April 30, 2016
By Maria Bastidas
In a few days we will celebrate Cinco de Mayo, a date which immediately brings to mind Mexican food and beer. Since arriving to Atlanta, I have personally witnessed the festivals, restaurant promotions and extensive amount of ads and marketing efforts from businesses, bars and restaurants seeking to take advantage and cash in on this holiday.
Some people think we are celebrating Mexico’s Independence Day, when, in reality, it is a commemoration of the anniversary of the Battle of Puebla, a day in which Mexican liberal forces defeated an occupying French army and its Mexican conservative allies during one of Mexico’s 19th-century civil wars.
In fact, some Mexicans who now reside in the United States did not even celebrate this holiday prior to arriving on the other side of the border. This was the case for José Alamillo, professor of Chicano studies at California State University, Channel Islands. Alamillo came to the U.S. when he was seven and has no memory of this commemoration in his native land.

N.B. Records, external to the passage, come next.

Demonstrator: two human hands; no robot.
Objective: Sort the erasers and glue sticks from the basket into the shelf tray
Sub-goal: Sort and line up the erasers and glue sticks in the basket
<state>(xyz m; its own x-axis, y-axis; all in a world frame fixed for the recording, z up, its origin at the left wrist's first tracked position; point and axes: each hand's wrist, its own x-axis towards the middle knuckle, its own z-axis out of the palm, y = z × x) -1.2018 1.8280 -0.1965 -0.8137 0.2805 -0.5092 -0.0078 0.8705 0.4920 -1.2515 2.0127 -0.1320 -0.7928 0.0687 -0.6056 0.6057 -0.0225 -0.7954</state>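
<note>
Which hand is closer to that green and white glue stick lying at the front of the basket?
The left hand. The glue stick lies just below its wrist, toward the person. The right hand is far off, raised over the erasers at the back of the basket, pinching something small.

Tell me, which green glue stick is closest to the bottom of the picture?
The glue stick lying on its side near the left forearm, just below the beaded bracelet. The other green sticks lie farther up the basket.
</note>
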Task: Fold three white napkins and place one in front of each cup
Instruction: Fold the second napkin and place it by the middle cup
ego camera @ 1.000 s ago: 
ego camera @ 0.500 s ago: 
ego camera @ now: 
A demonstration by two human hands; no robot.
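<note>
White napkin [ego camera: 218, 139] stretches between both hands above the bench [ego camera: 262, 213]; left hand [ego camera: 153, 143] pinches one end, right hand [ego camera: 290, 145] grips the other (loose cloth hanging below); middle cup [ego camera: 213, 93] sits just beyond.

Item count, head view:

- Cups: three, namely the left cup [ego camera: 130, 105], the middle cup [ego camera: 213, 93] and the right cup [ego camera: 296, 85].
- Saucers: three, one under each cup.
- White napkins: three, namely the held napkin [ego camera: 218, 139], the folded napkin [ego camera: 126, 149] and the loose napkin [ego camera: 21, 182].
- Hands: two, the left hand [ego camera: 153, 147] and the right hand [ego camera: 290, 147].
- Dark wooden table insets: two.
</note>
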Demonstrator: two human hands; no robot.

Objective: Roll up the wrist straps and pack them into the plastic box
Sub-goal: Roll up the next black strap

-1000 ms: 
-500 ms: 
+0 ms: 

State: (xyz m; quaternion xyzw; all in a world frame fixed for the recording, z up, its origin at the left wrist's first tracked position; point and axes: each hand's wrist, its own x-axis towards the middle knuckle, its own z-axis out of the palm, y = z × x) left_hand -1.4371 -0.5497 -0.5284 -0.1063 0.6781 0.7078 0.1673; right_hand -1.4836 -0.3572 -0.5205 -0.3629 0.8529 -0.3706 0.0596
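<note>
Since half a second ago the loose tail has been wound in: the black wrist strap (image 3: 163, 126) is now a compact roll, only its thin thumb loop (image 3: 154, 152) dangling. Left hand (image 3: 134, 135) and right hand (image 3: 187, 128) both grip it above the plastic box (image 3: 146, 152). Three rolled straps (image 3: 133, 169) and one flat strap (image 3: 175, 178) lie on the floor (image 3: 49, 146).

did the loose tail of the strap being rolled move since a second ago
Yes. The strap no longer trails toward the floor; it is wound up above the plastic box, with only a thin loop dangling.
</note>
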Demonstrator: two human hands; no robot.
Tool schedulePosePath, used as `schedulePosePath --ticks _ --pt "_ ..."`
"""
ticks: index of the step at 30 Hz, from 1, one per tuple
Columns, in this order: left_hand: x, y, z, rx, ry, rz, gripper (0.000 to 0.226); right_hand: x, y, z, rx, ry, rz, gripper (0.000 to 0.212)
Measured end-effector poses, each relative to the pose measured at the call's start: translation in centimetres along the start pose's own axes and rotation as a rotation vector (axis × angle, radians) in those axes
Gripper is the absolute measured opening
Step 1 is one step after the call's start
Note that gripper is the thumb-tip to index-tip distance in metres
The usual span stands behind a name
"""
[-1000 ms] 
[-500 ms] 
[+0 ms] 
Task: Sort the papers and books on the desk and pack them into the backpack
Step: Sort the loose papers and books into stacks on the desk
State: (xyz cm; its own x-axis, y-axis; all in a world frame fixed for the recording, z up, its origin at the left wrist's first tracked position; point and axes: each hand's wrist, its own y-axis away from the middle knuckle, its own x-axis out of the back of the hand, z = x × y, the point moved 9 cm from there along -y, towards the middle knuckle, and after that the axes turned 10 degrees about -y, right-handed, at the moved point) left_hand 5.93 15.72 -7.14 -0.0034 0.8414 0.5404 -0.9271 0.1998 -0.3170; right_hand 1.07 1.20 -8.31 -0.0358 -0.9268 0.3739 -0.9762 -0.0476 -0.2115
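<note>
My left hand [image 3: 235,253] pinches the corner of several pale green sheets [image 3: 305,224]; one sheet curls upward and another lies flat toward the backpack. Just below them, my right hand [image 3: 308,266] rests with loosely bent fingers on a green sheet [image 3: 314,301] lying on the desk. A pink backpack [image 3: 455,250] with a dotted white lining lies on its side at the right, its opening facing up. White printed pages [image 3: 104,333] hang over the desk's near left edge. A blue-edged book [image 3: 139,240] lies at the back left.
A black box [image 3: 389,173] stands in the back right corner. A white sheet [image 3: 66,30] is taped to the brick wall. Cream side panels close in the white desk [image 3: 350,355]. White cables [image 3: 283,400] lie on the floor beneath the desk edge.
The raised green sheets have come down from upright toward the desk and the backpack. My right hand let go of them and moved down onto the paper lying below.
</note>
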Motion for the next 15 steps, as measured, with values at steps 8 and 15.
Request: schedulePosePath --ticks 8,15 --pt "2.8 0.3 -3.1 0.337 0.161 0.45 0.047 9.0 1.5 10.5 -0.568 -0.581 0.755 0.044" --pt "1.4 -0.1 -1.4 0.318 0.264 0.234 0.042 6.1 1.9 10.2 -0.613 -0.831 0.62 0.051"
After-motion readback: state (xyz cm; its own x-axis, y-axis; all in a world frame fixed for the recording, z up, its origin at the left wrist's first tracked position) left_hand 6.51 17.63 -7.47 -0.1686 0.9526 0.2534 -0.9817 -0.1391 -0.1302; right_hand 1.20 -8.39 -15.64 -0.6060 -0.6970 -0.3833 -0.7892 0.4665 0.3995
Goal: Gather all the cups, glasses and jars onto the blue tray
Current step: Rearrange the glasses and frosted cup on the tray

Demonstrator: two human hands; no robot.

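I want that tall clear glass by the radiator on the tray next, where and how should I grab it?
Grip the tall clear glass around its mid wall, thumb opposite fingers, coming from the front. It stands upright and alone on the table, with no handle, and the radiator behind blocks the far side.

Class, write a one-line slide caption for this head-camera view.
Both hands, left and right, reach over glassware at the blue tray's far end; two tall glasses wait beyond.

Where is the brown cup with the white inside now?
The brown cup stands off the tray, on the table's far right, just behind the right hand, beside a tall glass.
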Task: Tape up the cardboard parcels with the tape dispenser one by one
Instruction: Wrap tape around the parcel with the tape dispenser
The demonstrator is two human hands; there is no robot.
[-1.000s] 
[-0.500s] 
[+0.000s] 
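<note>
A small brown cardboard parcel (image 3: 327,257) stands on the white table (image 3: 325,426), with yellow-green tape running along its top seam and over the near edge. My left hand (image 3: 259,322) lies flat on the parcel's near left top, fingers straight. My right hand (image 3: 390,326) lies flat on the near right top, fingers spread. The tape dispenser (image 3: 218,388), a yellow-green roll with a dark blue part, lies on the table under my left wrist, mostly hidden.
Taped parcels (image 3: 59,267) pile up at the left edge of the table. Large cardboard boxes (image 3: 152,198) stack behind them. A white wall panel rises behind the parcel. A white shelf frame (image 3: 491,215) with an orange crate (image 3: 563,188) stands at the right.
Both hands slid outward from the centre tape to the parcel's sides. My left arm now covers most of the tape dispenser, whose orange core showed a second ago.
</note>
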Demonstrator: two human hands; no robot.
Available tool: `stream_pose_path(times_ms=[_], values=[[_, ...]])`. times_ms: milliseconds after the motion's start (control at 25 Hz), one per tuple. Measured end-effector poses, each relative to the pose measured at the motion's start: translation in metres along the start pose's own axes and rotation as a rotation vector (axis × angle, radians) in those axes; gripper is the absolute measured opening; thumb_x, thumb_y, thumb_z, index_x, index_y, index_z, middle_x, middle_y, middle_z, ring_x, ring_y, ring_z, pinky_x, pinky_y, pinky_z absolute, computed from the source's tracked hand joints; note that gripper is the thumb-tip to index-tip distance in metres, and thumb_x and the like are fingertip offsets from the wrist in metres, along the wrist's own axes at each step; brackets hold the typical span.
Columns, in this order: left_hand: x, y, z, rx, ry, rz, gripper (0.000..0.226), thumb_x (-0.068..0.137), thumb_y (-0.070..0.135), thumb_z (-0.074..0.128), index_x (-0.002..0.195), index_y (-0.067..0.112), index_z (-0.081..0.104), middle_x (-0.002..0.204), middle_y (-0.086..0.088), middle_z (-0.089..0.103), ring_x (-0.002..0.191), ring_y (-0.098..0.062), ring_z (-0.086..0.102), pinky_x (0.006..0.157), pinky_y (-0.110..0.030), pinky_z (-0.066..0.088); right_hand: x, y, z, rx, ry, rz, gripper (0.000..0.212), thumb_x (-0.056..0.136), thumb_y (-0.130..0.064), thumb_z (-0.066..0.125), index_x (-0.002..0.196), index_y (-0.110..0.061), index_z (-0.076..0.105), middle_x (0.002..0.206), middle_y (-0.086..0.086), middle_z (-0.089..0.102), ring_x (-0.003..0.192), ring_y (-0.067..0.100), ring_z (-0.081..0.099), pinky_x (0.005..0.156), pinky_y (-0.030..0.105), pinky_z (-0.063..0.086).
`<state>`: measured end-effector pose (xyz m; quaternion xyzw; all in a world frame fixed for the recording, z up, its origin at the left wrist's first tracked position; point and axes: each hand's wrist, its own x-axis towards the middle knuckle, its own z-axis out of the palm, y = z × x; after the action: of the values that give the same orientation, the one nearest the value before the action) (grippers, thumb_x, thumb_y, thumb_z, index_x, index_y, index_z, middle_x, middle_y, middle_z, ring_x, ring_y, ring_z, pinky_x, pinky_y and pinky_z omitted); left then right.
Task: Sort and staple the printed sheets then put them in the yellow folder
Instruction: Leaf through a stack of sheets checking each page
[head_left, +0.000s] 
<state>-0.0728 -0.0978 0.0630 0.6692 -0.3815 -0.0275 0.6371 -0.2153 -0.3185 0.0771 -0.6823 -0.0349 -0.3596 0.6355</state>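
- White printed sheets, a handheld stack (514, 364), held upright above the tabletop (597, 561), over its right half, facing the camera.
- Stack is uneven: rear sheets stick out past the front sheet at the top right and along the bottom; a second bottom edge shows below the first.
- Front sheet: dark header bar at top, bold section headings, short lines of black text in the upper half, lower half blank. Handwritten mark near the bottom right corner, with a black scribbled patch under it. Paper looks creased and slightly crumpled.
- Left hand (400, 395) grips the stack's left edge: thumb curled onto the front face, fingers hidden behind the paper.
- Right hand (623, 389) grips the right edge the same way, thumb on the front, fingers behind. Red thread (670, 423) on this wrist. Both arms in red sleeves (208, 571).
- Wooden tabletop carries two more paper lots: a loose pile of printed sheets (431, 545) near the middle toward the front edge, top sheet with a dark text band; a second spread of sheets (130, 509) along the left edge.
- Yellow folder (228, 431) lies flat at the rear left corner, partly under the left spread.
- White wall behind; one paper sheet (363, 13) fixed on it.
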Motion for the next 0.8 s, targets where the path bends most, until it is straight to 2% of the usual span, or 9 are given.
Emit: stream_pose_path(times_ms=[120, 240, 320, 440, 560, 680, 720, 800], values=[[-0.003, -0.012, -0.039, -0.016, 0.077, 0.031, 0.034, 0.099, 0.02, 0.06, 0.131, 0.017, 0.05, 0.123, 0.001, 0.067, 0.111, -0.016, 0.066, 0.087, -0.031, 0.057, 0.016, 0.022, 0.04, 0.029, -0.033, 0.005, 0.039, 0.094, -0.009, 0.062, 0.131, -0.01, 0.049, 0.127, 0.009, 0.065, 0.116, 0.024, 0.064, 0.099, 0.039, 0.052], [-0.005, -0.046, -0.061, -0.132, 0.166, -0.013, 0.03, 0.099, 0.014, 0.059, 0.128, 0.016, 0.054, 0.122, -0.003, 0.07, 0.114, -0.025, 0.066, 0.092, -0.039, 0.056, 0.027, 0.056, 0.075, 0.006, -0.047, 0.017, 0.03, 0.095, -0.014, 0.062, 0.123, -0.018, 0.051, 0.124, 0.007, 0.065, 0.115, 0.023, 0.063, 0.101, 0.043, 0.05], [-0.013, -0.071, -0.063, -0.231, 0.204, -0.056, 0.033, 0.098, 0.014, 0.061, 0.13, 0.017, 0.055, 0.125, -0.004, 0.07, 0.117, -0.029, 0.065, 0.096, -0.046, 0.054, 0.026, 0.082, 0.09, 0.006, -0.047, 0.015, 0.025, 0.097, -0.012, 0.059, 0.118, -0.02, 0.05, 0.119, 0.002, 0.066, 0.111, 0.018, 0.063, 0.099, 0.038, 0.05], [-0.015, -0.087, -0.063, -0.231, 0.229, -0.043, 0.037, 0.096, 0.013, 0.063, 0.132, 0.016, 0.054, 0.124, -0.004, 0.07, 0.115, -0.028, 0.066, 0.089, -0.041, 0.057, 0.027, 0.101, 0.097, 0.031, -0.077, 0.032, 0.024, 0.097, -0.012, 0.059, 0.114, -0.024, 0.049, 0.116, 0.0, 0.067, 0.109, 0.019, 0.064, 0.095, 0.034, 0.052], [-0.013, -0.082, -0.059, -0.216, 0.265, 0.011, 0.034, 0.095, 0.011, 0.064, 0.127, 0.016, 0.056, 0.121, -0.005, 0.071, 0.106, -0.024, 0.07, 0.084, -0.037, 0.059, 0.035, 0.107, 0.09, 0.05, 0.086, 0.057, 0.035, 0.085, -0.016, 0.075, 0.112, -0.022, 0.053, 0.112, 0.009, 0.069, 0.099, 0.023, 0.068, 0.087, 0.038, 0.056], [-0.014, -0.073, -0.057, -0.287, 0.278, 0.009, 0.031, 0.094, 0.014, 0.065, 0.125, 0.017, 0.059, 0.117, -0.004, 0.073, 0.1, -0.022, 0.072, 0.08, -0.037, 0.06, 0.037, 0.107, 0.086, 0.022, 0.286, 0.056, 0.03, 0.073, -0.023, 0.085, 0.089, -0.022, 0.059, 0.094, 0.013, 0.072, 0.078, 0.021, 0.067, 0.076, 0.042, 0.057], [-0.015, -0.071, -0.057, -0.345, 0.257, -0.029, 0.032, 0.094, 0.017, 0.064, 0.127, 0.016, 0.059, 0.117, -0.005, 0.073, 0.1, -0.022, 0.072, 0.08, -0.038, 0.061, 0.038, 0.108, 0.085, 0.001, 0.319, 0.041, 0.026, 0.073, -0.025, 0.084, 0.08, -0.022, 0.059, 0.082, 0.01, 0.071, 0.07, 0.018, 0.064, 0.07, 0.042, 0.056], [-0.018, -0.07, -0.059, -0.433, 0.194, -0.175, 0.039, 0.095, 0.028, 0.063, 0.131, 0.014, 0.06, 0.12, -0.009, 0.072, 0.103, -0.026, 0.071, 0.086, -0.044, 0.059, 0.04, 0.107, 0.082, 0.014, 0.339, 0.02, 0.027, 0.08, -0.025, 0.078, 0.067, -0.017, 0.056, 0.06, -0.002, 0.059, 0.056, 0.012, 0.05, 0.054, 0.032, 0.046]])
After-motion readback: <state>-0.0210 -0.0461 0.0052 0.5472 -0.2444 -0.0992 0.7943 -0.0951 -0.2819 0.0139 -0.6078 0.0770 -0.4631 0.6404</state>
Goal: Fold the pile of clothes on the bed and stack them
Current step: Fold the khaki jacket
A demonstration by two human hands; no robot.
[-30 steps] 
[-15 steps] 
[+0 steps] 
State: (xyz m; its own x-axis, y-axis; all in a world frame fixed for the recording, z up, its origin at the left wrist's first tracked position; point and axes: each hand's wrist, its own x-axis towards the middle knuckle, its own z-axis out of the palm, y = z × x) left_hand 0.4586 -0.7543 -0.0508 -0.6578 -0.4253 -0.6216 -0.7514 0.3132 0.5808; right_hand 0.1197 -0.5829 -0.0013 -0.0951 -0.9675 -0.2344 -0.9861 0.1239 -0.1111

“The first time I heard about Cinco de Mayo was in elementary school, when the teachers began talking about this holiday and teaching more about Hispanic culture. We [Mexican students] didn’t even know what they were talking about. What we did remember was Independence Day, which is celebrated on Sept. 16,” explained Alamillo.
Cinco de Mayo celebrations began back in the 1930s and 1940s in Corona, a city in the Southern California region, where a big party took place in order to celebrate the lemon harvest. “That was the day of the lemon harvest, and the companies that hired the farm workers sponsored the party in order for the workers to hang out with and get to know the employers,” Alamillo said.
“What is certain is that before, it was a small celebration, and it was not focused on selling beer,” added Alamillo. “Now, instead of Cinco de Mayo, they call it Drinko de Mayo.”
With or without beer, Cinco de Mayo is a date widely recognized in ths country. The United States Postal Service issued a Cinco de Mayo stamp featuring two folkloric dancers. And In 2005, Congress passed a resolution making Cinco de Mayo an official national holiday to celebrate Mexican-American heritage.
Although the holiday has changed over the years, Cinco de Mayo also offers an opportunity for businesses that wish to connect with the Hispanic market. During that time, hundreds of thousands of Latinos participate in cultural festivals featuring music and gastronomic offerings of their native lands.
“If you play your cards right, and imbue your ads and/or promotions with the true meaning of Cinco de Mayo, you have a greater chance to reach and connect with the U.S. Latino market. It will definitely give you an edge,” said Havi Goffan, president and CEO of Mercado Target Latino.
Familiarizing ourselves with the real meaning of this holiday allows us to commemorate the true history behind the celebration, as well as the integration of our communities. Cheers!